Problem statement: Copy out each line of the entries where the word "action" is present.

────────────────────

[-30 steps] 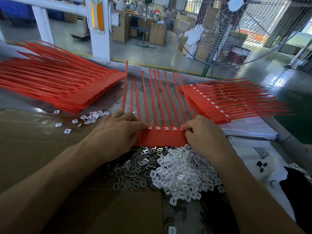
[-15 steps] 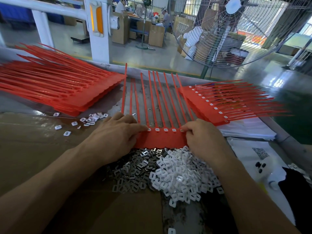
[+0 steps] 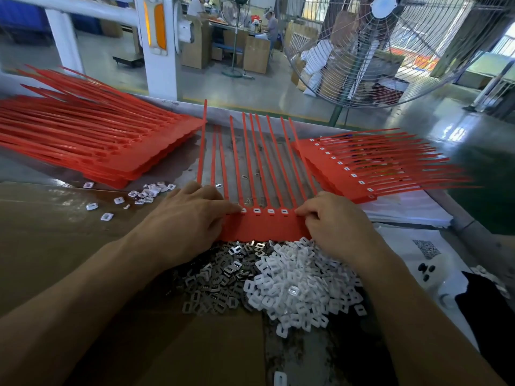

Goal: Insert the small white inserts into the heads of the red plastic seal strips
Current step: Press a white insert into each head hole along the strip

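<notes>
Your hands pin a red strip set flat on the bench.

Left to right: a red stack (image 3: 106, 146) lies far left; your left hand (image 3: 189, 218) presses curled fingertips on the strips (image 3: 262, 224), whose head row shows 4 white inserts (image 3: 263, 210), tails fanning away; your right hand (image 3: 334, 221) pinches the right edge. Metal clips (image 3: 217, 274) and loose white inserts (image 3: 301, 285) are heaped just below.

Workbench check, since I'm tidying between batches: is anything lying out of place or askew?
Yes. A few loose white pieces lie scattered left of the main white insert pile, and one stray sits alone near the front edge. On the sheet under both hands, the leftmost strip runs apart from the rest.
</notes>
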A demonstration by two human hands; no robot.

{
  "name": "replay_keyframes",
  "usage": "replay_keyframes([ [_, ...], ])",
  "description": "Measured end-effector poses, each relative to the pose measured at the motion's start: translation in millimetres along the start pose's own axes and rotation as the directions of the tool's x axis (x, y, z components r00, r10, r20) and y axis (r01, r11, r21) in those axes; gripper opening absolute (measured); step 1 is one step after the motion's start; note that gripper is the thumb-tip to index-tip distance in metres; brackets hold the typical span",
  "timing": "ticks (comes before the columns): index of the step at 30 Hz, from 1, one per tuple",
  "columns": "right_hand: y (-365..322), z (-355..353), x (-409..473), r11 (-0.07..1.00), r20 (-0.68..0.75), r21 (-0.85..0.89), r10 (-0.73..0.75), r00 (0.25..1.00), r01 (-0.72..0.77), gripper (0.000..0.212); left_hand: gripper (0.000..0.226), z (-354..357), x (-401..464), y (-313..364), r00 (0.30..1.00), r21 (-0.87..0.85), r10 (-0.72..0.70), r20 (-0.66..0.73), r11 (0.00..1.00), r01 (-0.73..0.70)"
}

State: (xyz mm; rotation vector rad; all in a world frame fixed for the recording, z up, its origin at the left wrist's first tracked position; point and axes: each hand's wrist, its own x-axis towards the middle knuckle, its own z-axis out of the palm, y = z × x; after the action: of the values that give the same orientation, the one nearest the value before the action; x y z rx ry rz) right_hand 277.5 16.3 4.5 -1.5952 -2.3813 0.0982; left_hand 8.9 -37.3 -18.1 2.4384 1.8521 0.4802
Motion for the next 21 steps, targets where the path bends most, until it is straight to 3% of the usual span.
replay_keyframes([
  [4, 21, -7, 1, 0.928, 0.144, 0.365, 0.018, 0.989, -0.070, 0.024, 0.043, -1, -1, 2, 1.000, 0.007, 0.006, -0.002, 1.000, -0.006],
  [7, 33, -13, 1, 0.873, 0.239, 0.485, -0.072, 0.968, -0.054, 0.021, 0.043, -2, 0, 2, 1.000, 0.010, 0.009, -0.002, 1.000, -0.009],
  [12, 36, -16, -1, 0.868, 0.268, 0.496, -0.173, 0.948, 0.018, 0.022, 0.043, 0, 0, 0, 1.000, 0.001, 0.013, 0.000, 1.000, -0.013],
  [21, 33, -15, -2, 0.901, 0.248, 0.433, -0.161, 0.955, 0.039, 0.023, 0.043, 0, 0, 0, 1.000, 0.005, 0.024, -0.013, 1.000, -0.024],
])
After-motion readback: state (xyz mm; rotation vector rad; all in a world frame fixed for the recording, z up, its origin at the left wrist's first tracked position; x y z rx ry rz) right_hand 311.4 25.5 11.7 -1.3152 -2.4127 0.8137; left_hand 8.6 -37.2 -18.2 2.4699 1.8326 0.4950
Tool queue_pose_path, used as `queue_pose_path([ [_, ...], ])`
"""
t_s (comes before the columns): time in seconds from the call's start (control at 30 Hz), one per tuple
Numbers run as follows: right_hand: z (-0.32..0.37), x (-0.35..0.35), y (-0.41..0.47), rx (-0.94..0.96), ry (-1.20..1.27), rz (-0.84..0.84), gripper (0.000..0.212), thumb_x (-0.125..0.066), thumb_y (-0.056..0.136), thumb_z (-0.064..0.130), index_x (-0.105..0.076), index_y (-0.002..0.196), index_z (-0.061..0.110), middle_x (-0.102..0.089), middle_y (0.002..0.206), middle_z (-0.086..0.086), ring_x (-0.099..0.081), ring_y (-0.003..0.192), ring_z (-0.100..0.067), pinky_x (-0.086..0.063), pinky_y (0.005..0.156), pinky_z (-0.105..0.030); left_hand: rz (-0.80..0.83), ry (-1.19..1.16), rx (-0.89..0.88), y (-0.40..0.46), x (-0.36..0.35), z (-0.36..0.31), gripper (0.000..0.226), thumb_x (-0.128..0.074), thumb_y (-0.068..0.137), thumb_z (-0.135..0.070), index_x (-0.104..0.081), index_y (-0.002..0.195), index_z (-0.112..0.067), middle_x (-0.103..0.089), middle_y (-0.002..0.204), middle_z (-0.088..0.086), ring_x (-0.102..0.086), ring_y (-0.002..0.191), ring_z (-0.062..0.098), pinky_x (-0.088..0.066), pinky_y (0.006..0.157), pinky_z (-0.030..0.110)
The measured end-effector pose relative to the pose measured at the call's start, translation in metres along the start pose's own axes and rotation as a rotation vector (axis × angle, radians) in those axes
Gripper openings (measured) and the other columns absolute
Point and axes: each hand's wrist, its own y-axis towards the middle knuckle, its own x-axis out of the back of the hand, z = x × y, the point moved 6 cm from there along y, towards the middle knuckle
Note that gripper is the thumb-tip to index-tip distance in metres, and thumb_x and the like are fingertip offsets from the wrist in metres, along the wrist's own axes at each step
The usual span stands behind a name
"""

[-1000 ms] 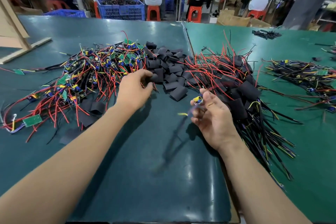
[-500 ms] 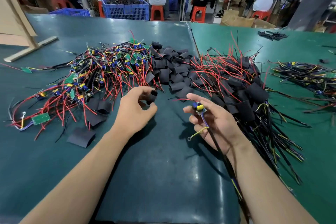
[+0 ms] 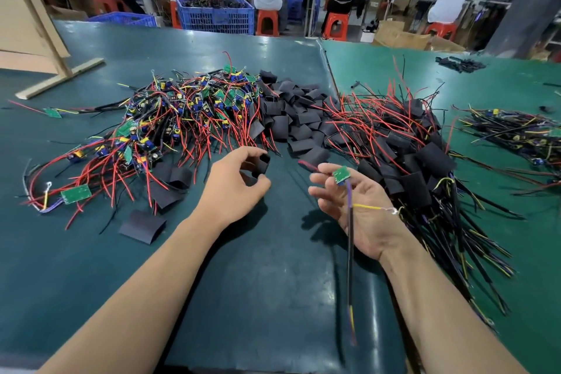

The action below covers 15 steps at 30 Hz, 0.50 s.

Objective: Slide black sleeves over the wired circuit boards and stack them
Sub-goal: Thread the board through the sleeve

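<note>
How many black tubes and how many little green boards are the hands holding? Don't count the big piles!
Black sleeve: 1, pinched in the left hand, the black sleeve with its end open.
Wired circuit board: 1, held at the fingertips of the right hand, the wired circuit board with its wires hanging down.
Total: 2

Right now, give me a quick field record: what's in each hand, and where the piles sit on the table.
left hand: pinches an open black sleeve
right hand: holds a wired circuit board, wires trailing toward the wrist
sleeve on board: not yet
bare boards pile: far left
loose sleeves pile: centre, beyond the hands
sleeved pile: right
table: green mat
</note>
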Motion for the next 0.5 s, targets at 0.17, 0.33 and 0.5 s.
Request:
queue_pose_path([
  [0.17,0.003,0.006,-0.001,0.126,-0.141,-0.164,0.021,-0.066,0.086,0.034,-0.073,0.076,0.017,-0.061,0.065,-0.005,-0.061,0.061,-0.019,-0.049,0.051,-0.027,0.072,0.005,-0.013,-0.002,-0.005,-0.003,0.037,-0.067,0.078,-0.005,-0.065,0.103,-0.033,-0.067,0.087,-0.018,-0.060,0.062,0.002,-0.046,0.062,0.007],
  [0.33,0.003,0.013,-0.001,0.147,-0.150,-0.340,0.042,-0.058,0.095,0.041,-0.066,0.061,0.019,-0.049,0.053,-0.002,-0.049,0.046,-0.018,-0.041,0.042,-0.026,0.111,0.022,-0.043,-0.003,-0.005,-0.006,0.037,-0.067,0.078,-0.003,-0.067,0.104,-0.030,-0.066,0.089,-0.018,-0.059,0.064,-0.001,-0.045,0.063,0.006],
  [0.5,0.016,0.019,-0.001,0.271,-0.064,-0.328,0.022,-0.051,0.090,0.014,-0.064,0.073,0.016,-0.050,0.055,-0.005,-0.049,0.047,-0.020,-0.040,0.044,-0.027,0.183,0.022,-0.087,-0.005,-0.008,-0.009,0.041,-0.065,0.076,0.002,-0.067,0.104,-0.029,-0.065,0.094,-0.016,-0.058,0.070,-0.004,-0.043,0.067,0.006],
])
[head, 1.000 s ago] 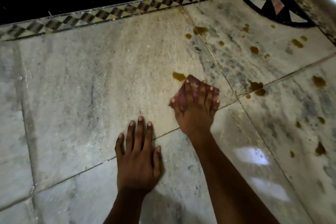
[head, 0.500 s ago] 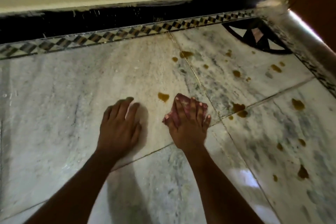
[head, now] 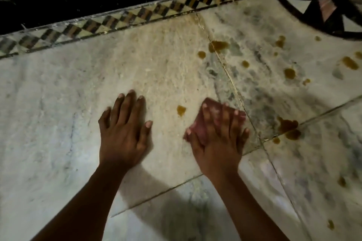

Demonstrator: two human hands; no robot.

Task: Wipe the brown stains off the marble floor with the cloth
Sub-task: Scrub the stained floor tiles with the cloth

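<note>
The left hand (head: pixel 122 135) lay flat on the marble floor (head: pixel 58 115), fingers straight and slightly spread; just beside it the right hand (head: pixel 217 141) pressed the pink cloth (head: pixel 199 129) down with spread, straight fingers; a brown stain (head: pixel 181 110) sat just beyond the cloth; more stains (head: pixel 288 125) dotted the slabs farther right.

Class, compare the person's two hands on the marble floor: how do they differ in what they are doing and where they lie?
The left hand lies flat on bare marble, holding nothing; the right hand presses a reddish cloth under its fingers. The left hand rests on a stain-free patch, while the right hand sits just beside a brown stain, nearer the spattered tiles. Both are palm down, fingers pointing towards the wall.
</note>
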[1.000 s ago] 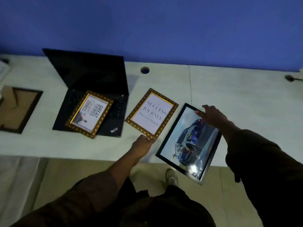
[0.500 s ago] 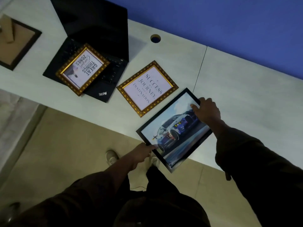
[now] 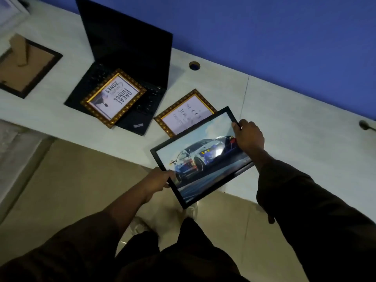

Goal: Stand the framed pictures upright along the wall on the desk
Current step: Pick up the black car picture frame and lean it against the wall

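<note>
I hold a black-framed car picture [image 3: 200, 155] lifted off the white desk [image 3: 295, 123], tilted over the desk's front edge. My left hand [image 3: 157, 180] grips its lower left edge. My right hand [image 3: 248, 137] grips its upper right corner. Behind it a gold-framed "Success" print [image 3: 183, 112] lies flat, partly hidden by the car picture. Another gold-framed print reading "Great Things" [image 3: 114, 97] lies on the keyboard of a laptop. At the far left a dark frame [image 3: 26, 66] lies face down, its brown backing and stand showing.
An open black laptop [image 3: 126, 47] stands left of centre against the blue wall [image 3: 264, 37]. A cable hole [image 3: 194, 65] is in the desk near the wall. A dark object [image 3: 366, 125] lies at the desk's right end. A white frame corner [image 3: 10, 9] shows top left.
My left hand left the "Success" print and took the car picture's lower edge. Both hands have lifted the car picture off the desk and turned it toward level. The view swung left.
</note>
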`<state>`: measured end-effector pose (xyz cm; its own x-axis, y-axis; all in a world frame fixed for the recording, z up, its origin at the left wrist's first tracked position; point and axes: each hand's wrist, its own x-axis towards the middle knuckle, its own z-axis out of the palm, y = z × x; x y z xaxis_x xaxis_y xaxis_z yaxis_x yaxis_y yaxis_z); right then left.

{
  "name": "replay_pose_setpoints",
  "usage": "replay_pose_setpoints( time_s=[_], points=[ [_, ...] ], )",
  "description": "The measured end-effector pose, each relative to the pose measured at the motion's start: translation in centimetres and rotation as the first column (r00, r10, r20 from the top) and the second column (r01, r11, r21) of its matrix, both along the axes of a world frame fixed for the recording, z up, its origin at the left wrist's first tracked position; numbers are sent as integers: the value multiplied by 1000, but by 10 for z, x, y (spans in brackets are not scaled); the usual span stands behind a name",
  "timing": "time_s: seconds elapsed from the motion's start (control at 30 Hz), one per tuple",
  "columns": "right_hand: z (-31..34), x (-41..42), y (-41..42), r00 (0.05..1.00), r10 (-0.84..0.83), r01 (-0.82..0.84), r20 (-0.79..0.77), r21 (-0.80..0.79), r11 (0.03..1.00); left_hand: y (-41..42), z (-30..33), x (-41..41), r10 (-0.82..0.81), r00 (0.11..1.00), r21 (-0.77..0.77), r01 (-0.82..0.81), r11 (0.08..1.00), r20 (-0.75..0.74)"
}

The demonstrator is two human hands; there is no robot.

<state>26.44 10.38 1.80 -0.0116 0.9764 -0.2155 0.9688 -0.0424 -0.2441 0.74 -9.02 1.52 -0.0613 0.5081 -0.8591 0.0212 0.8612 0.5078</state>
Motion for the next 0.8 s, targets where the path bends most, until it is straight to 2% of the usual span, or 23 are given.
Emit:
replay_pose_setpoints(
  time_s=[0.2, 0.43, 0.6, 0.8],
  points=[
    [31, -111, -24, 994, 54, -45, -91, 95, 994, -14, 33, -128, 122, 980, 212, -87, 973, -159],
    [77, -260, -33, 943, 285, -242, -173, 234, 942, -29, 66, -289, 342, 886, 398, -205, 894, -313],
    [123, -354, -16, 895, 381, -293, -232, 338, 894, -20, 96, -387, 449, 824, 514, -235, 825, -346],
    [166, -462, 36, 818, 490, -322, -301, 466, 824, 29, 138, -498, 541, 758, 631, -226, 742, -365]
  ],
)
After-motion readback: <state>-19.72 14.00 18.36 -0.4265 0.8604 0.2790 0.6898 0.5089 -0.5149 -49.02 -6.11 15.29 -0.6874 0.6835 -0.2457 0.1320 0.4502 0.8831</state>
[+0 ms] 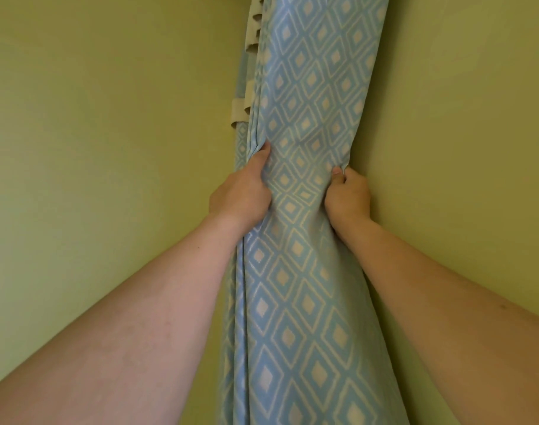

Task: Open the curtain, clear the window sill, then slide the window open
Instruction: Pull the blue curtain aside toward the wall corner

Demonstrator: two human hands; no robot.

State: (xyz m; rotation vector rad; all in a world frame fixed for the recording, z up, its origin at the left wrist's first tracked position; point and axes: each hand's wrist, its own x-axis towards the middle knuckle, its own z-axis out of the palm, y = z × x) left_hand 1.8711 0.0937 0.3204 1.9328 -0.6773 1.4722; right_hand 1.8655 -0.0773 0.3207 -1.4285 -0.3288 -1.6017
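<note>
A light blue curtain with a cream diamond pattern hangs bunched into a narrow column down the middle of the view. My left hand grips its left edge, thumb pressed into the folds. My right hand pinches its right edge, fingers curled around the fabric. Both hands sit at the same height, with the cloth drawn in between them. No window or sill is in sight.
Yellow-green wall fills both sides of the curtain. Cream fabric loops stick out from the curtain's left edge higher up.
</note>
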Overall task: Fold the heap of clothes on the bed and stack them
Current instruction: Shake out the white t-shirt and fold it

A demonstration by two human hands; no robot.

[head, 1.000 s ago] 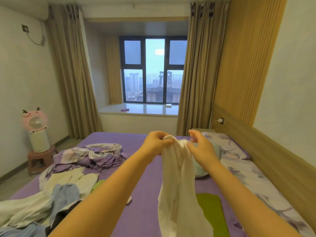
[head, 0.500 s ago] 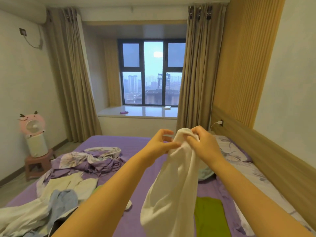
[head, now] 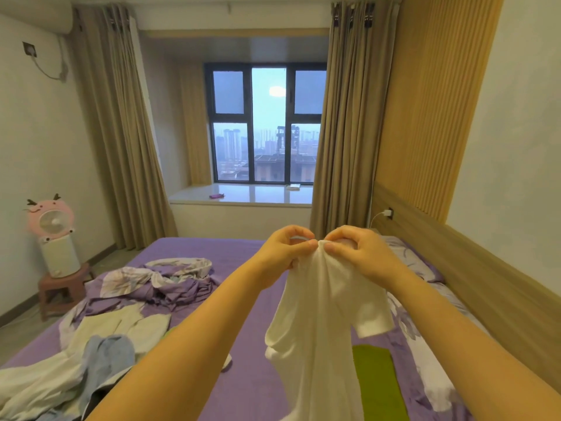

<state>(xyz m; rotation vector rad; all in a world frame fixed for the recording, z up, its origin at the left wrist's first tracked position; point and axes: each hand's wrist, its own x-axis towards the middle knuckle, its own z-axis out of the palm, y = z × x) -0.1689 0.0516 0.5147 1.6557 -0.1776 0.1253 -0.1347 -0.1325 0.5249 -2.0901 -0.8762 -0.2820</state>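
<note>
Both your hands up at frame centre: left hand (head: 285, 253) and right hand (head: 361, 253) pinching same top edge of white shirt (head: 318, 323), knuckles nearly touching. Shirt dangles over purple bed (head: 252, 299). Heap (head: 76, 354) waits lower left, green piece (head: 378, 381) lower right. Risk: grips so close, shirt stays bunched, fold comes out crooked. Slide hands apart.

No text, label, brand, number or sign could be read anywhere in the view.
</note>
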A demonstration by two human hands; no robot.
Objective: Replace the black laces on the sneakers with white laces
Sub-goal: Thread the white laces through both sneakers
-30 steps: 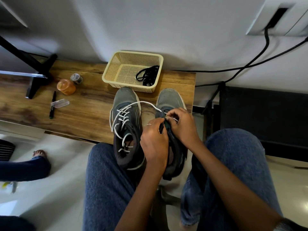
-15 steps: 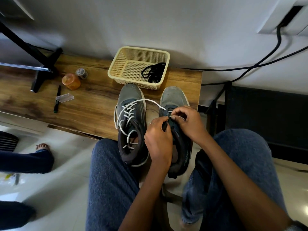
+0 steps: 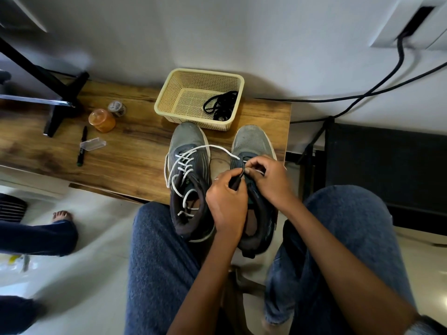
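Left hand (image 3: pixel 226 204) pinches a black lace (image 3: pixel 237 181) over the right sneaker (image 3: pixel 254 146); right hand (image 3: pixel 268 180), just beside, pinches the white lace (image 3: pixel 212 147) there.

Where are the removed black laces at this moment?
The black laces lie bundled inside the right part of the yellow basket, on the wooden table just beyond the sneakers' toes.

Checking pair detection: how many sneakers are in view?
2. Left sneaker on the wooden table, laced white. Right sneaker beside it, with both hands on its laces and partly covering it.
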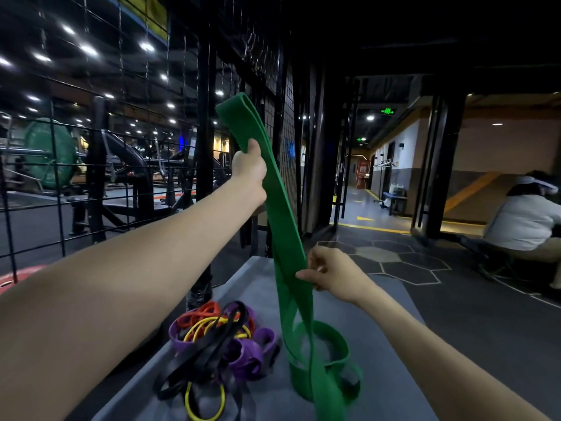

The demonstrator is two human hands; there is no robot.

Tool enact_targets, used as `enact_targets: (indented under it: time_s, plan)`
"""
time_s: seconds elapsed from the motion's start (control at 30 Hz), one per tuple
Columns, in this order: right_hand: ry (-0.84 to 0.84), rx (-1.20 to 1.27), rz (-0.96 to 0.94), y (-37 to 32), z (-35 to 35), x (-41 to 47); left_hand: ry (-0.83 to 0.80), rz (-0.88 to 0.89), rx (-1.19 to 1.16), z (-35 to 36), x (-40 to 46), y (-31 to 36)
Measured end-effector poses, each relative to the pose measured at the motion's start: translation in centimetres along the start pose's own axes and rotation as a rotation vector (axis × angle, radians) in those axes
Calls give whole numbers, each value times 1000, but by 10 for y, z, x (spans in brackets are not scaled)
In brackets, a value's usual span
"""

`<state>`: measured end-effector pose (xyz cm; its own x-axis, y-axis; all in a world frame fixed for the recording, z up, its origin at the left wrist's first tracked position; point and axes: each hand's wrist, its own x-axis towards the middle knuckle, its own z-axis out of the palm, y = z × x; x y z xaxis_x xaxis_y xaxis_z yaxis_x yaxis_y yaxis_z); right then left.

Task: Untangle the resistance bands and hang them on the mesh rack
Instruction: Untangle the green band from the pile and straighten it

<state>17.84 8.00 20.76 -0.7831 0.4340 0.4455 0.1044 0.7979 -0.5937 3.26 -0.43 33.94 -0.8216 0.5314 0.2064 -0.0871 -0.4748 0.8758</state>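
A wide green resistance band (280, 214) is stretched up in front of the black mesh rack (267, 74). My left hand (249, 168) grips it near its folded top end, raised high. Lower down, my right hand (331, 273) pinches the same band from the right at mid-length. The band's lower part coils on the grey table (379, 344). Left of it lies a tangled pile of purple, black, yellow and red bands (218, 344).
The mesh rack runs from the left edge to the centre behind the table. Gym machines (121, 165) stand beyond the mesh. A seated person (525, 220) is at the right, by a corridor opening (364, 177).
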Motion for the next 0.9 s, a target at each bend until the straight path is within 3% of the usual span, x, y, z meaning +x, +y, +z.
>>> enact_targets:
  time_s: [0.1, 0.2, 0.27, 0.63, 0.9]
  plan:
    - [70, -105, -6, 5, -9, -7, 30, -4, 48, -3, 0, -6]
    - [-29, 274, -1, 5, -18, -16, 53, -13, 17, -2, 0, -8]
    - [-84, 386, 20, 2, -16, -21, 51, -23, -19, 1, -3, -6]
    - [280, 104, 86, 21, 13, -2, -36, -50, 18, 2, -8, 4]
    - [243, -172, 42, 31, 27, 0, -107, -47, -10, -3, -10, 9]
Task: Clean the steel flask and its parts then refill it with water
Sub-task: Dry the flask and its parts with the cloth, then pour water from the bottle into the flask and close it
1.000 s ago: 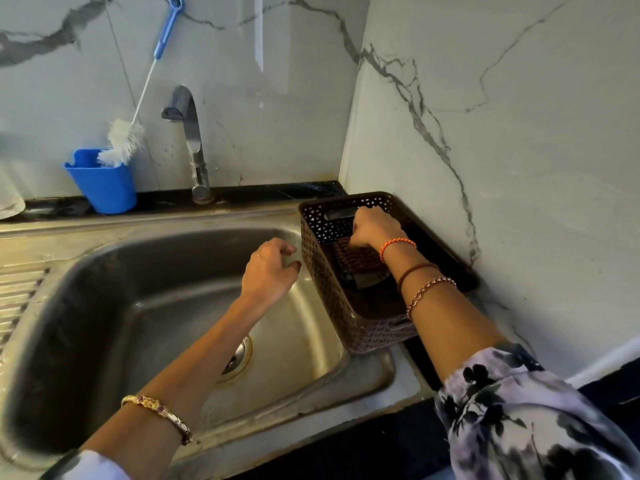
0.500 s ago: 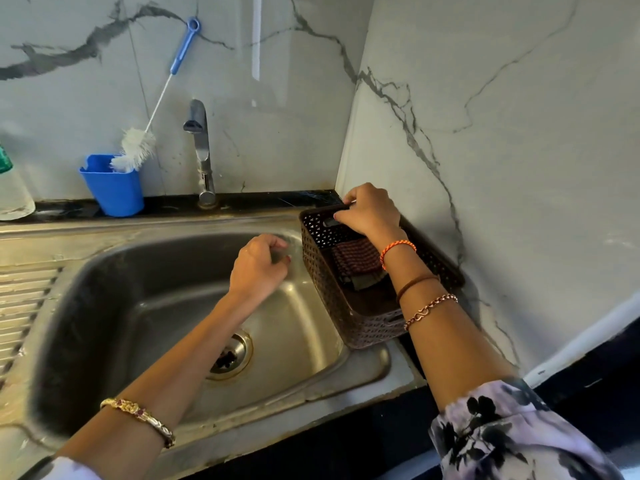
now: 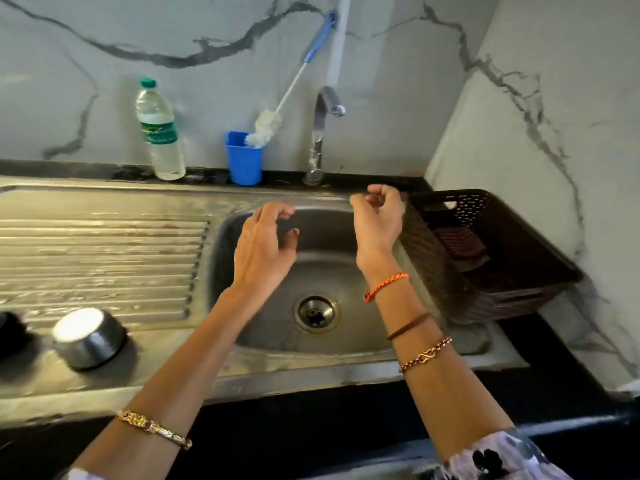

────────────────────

Response:
State: (xyz mm; rotation vector rad; all in a world frame fixed for the recording, z up, its origin at the left wrist's first tracked position; point and axes: each hand's wrist, its own x-axis towards the middle knuckle, its own z-axis out of the palm, y = z × x; after the action: of the values that give the same orientation, the one nearest the value before the action; x y z rx ry rz) right_hand 277.5 16.3 4.5 -1.5952 -2.3813 0.0982; left_hand 8.9 -37.3 -18.1 2.4384 1.8521 0.4802
The action below covers 15 steps at 30 Hz, 0.50 s.

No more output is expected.